YOUR ASSIGNMENT:
Pictures stay out of the copy. Retype exactly the lines below from the one with "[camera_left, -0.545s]" through the one with "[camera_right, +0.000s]".

########

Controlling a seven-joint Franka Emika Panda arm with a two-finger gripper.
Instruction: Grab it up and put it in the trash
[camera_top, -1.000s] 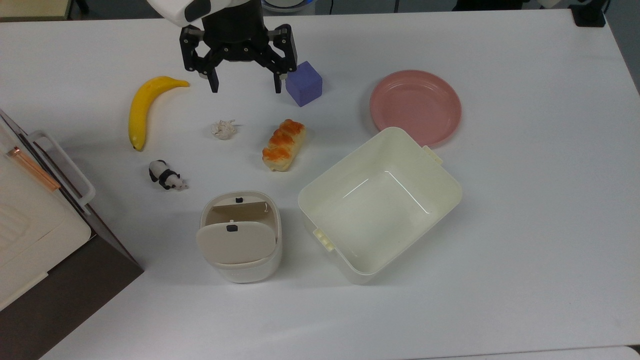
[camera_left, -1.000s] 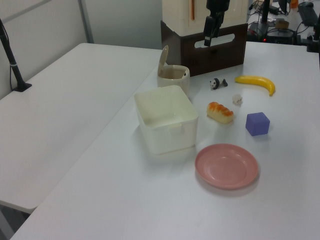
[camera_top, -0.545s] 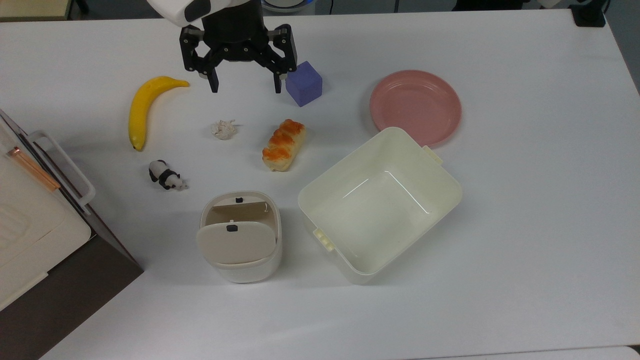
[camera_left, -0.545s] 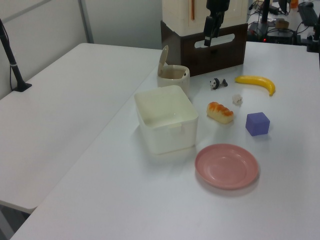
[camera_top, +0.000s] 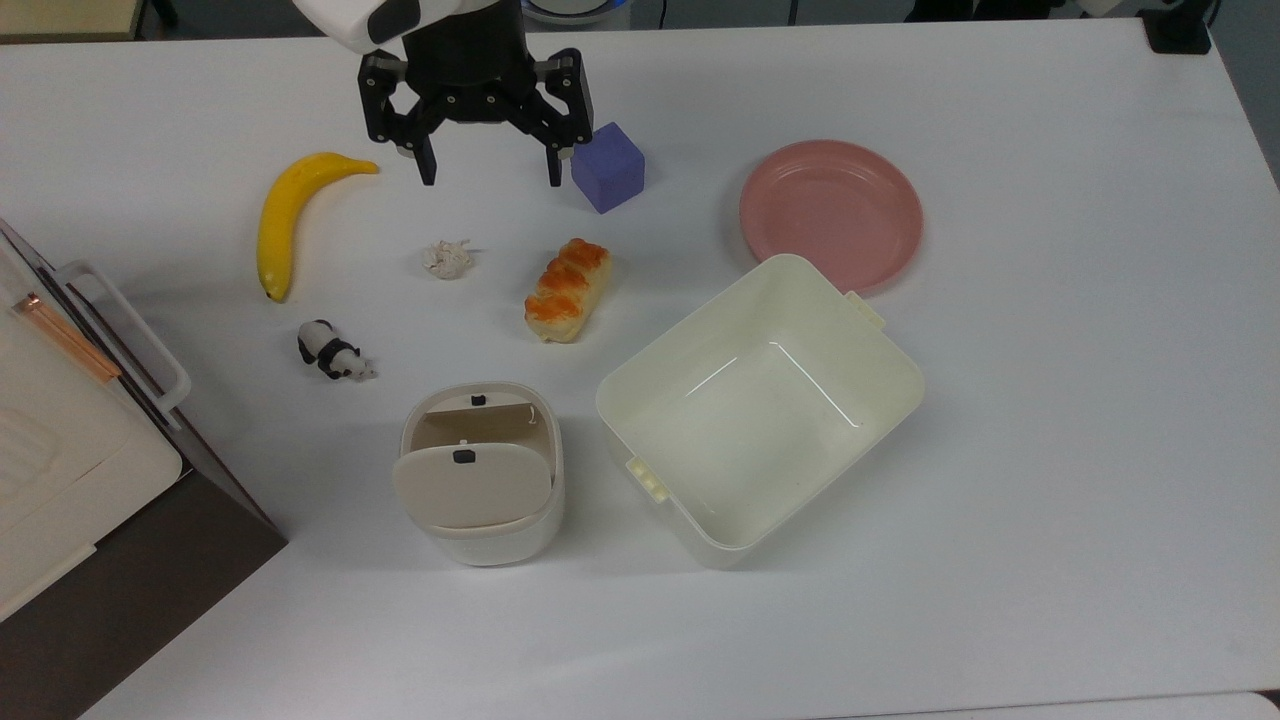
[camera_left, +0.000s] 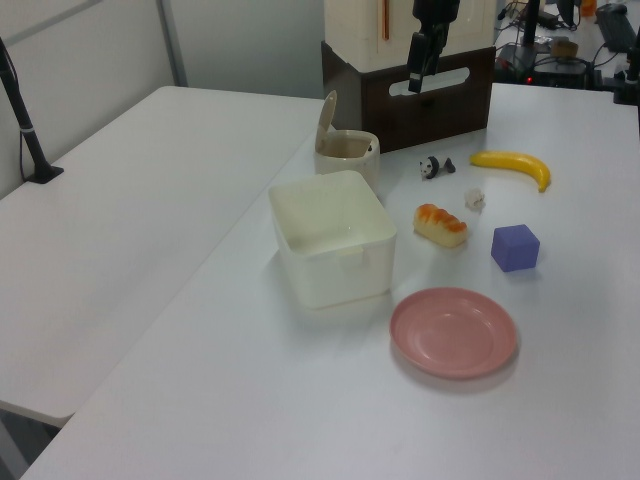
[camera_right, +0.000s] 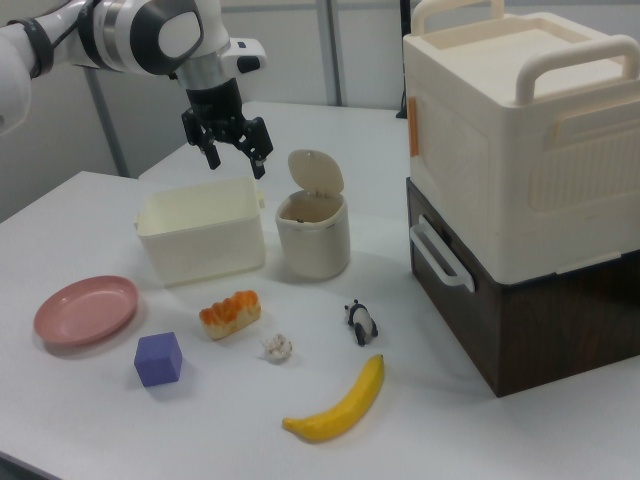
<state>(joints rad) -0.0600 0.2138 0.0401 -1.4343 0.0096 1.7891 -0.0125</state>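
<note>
Nothing of the job had been done when these frames were taken: the crumpled wad of white paper (camera_top: 447, 258) lay loose on the white table (camera_top: 1050, 450), untouched, and I held nothing. My gripper (camera_top: 490, 178) hung high above the tabletop with its jaws spread wide apart and empty, appearing in the top view between the banana (camera_top: 290, 215) and the purple cube (camera_top: 607, 167). In the right view my gripper (camera_right: 235, 157) stood well up in the air, clear of everything below. The wad sat between the banana and the glazed bread roll (camera_top: 567, 290), with the toy panda (camera_top: 333, 352) nearby toward the top view's lower left. The trash bin (camera_top: 480, 475) stood on the far side of the panda from me, its beige flap lid (camera_top: 470, 485) tipped up so that the mouth looked open. Beside it sat the larger lidless tub (camera_top: 760, 400), which was not the target, and the pink plate (camera_top: 830, 213) lay beyond. By my reckoning every step remained: coming down over the wad, closing on it, lifting it, carrying it across to the bin and dropping it through the opening. The wad was small and light, so I judged the grasp would need to be well centred and low.
</note>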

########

ANSWER BOX:
[camera_left, -0.545s] 
[camera_top, +0.000s] 
[camera_left, +0.000s] 
[camera_right, +0.000s] 

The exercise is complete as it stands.